(Information provided begins)

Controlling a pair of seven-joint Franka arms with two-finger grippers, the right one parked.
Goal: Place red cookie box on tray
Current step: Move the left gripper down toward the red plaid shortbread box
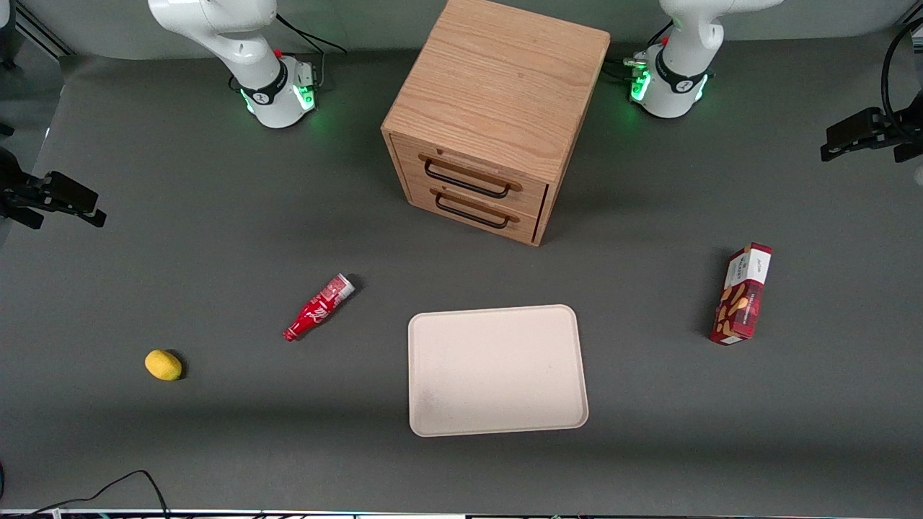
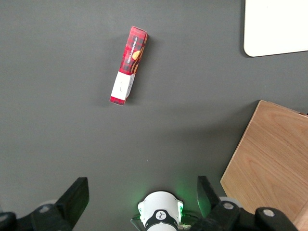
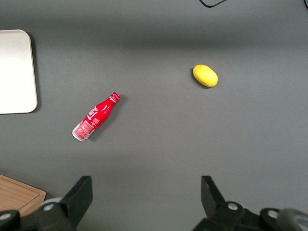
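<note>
Since the red cookie box (image 1: pixel 742 293) is slim cardboard, you should expect it to be light and fairly stiff, but the walls will likely dent if you squeeze hard. Surface looks smooth printed card, so probably a bit slick; go for a firm but gentle pinch. Best hold, as a judgement: across the narrow width near the middle of its length, fingers on the two long sides, so it stays balanced and does not swing. Avoid the ends, the flaps there may give.

Looks: dark red oblong box, white panel at one end, tan cookies pictured on the face. In the left wrist view the box (image 2: pixel 128 64) lies flat on the dark table (image 1: pixel 216 238), slightly skewed, nothing touching it.

Position: box sits toward the working arm's end of the table, well apart from the tray (image 1: pixel 496 369), which is pale beige, flat, low rim, nothing on it. Wooden drawer cabinet (image 1: pixel 490 115) stands farther from the front camera than the tray. Red bottle (image 1: pixel 318 307) and a yellow lemon-like item (image 1: pixel 164 365) lie toward the parked arm's end; ignore them.

Your gripper (image 2: pixel 142 195) hangs high above the table, well clear of the box, fingers spread wide, holding nothing. Grasp not yet started.
</note>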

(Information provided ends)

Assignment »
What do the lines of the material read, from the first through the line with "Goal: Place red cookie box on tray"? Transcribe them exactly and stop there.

Task solution »
Controlling a pair of seven-joint Franka arms with two-finger grippers, the right one parked.
Goal: Place red cookie box on tray

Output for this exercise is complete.